Points such as these may sufficiently justify at one level the similarities between the English in the Sermon at the Temple and the King’s English in the Sermon on the Mount, but they do not explain the origins of the overwhelming preponderance of identical phraseology in these two translations at a more particular level. Something more than merely idiomatic usage, the needs of the contemporaneous audience, or the adequacy of the meaning is necessary to account for the nearly identical correspondence of expressions between these two texts. For example, if a person were to undertake the task of translating an ancient text that had already been translated by another, and if one assumed that this person had no familiarity with the first translation, there is no chance that the second translation would turn out word for word the same as the first. Something more is necessary to account for the verbal similarities between the Sermon on the Mount and the Sermon at the Temple. That shortfall, in my opinion, is made up in two ways: First, the problem with the case of our hypothetical translator is that it assumes something that is not in evidence regarding Joseph Smith and the Sermon on the Mount, for Joseph was familiar with the wording of the King James translation. Second, the model inadequately assumes a normal translation process rather than one impelled and activated by inspiration.

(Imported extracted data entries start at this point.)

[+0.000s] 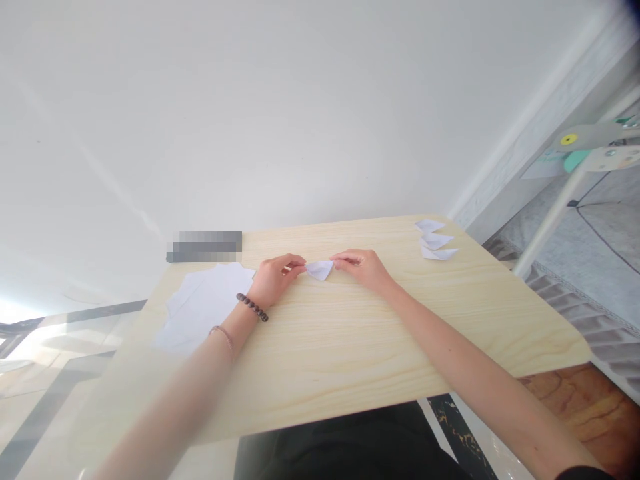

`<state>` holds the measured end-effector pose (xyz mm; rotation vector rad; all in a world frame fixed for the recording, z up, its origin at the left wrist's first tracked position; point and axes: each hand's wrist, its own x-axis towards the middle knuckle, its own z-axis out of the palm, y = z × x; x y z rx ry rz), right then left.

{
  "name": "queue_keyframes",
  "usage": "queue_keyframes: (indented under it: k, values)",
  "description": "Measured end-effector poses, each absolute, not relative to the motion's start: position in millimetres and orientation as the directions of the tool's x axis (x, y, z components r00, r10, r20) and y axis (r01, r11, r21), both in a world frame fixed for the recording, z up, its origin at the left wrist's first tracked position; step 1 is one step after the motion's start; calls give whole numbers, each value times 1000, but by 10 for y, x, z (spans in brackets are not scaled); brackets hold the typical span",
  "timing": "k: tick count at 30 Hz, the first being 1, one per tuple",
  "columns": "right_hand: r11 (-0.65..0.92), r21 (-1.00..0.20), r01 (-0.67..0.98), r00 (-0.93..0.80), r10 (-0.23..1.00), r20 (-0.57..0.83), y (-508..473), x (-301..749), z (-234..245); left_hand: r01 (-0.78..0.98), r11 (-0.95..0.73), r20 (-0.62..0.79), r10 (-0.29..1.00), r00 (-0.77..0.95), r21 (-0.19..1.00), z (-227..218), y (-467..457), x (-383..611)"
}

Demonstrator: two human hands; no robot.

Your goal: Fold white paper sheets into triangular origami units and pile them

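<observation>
A small folded white paper boat [319,270] is stretched between my two hands above the middle of the table. My left hand [277,277] pinches its left tip. With thumb and fingers together, my right hand [361,263] grips the opposite tip. At the far right of the table stand three similar folded paper boats [437,241], set one behind another. Loose sheets of white paper [210,303] lie overlapping on the left side, partly hidden by my left forearm.
The light wooden table [350,360] touches a white wall [300,120]. A blurred-out dark item [205,247] sits at the back left corner. To the right, a white metal frame [555,213] with a grey and green joint stands beyond the table's edge.
</observation>
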<state>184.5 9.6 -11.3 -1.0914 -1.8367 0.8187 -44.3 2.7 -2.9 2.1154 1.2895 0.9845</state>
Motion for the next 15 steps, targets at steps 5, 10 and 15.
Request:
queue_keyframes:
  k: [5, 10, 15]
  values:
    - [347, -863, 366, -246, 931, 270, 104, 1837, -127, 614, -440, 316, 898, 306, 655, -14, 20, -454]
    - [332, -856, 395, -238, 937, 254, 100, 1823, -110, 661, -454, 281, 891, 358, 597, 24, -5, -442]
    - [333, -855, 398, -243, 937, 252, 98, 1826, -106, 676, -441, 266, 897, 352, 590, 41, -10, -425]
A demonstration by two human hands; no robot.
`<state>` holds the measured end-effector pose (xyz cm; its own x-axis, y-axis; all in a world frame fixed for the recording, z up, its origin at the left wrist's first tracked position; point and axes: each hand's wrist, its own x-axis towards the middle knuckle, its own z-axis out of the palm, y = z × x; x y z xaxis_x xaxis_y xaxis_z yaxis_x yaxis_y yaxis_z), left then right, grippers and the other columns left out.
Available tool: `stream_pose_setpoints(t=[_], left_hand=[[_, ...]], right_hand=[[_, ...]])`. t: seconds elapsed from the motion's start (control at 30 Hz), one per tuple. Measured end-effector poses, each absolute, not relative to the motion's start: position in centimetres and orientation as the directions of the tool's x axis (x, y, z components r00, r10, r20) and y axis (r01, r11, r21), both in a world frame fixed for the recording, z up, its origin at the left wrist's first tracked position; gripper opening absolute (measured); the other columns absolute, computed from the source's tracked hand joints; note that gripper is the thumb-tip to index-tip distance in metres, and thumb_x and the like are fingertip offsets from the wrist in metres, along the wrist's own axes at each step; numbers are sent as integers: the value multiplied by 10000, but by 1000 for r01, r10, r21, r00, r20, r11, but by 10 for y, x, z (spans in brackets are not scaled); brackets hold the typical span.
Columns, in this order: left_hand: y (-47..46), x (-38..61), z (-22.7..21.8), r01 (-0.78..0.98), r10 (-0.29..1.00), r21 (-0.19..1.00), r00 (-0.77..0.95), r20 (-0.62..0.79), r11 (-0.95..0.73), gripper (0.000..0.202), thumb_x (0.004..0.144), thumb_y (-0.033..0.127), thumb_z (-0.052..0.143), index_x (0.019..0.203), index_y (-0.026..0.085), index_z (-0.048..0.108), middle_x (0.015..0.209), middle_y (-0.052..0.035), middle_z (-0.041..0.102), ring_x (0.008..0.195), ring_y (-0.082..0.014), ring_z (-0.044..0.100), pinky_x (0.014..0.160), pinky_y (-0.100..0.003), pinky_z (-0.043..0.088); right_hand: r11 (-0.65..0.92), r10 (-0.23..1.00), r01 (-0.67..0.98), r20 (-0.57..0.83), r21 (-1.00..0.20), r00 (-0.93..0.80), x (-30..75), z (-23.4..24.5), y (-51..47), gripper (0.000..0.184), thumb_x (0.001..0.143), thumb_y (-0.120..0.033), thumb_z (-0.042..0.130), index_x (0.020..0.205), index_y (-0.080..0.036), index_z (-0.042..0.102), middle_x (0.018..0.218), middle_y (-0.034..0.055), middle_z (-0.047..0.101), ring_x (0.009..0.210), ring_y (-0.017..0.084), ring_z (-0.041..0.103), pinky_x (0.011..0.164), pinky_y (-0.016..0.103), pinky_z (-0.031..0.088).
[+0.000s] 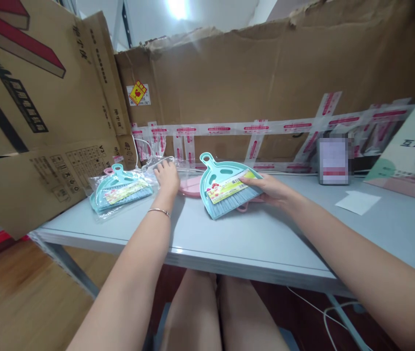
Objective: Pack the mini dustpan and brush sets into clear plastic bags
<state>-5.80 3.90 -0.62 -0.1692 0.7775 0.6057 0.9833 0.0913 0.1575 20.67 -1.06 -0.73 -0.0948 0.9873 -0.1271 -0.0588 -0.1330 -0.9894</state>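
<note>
My right hand (271, 189) grips a teal dustpan-and-brush set (224, 187) with a paper label, tilted up on the grey table (244, 243). My left hand (167, 176) reaches to the back of the table and its fingers close on a clear plastic bag (156, 163). A pink dustpan (191, 186) lies flat between my two hands, partly hidden behind the teal set. Another teal set in a clear bag (121, 191) lies to the left of my left hand.
Cardboard walls (266, 78) patched with printed tape stand behind and to the left of the table. A small box (334, 160) sits at the back right, with a white paper slip (358, 202) and a printed card (408, 156) nearby. A white cable (333, 312) hangs under the table.
</note>
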Motion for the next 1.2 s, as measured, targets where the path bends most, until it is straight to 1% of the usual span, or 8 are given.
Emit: stream_pose_setpoints(t=[0.1, 0.33, 0.53, 0.63, 0.73, 0.9, 1.1, 1.2], left_hand=[[41, -67, -2, 988, 771, 152, -126, 624, 38, 253, 797, 62, 412, 966, 105, 596, 1088, -212, 577, 1072, -331, 499, 860, -447, 391], [28, -43, 12, 966, 693, 90, 108, 712, -243, 149, 839, 143, 440, 905, 178, 569, 975, -82, 604, 943, -202, 551, 799, -298, 428], [20, -26, 9, 891, 557, 183, 91, 826, -417, 107, 839, 136, 450, 841, 172, 551, 856, -63, 596, 794, -185, 558, 680, -293, 424], [18, -19, 5, 803, 525, 82, 305, 794, -591, 102, 843, 141, 457, 835, 178, 553, 832, -46, 587, 786, -163, 554, 676, -269, 418], [17, -12, 3, 677, 483, -16, 541, 689, -736, 95, 854, 177, 471, 839, 185, 565, 809, -32, 582, 765, -148, 547, 660, -252, 407], [17, -15, 6, 703, 573, 53, 532, 623, -709, 128, 860, 209, 468, 816, 178, 584, 814, -38, 588, 723, -140, 533, 654, -254, 398], [18, -24, 10, 724, 630, 99, 515, 581, -683, 139, 840, 177, 476, 824, 175, 615, 808, -34, 589, 703, -139, 530, 662, -265, 403], [14, -21, 10, 722, 650, 115, 528, 546, -682, 171, 831, 162, 484, 934, 181, 619, 859, -41, 606, 716, -142, 540, 653, -270, 402]], right_hand=[[-132, 986, -53, -125, -990, -113, 207, -8, -10, 148, 732, -196, 693, 853, -149, 623, 706, 56, 693, 560, 156, 632, 473, 257, 551], [-122, 976, -45, -112, -991, -186, 206, -8, -11, 137, 734, -181, 690, 846, -126, 634, 755, 85, 702, 578, 169, 644, 457, 253, 550], [-110, 960, -28, -99, -994, -263, 205, -10, -13, 215, 710, -189, 708, 890, -98, 635, 742, 124, 702, 591, 221, 651, 448, 323, 562], [-115, 961, -37, -102, -993, -258, 201, -12, -13, 218, 709, -176, 698, 893, -83, 627, 696, 120, 690, 572, 239, 644, 423, 359, 552], [-126, 974, -56, -113, -990, -195, 199, -12, -12, 143, 717, -148, 683, 836, -95, 623, 643, 85, 676, 514, 187, 617, 396, 291, 529], [-138, 990, -122, -133, -983, -46, 199, -12, -9, 31, 775, -156, 633, 782, -139, 607, 640, 47, 669, 530, 147, 610, 467, 268, 549], [-119, 990, -177, -130, -977, 56, 199, -14, -6, 75, 763, -178, 645, 816, -161, 594, 687, 37, 666, 541, 152, 609, 506, 306, 550], [-82, 992, -190, -99, -978, 81, 197, -15, -6, 100, 754, -181, 649, 835, -168, 592, 681, 30, 664, 544, 148, 608, 523, 304, 551]])
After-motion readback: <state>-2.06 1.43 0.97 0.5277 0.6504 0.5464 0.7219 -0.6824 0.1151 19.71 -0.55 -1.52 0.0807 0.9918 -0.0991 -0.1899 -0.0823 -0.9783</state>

This last point naturally invites further reflection about a persistent question regarding the Book of Mormon—namely, what kind of a translation is it? There are several possibilities, and it exceeds anyone’s ability at the present time to say which is correct.22 Joseph Smith himself declined to comment very much on this subject, saying that “it was not expedient for him” to give “all the particulars,”23 although in private he apparently explained the process somewhat to David Whitmer and others who spoke about the matter.
Several factors indicate that it was quite a precise translation. A range of opinions may emerge as people try to describe the nature of Joseph’s translation more explicitly. Some commentators on one extreme (position 1) may suggest that it was a grammatically literal translation, a verbatim word-for-word, form-for-form rendition. This seems, however, to leave little room for the fact that Joseph had to take the matter and “study it out in [his] mind” (D&C 9:8) in order to translate the text “after the manner of [his] language” (D&C 1:24). As the discussion in chapter 9 will show regarding some of the minute grammatical comparisons of 3 Nephi 12–14 and the Greek manuscripts of the Sermon on the Mount, I do not imagine that Joseph’s translation process produced this kind of extremely strict, literal translation.
At the same time, such things as the presence of detailed chiasmus in the Book of Mormon,24 the precise nature of the book’s internal quotations (see, for example, Alma 36:22 quoting exactly from 1 Nephi 1:8; and Helaman 14:12 quoting verbatim from Mosiah 3:8), its consistent use of technical legal terminology,25 and many other instances of remarkable textual complexity strongly indicate that most of the time the translation was probably not a very loose one either. Consequently, neither does it appear, as some may suggest on the more nebulous side of the matter (position 2), that the English translation should be understood as having only occasional, casual verbal connections with the ancient Nephite records or, even more nebulous (position 3), only rare thematic intersections with the underlying record.
Accordingly, seeking something of a solution close to position 1 but not quite so strictly grounded, it seems to me that Joseph’s English translation (position 4) was more expressive than a mechanically literal rendition but that its elements still corresponded in some way, point by point, with many features of the ancient writing that was being translated. Many of the textual details discussed in this study strongly suggest that the meaning of something on the plates gave rise to each element of meaning in the translation, although one cannot know in all cases how close that relationship or connection was.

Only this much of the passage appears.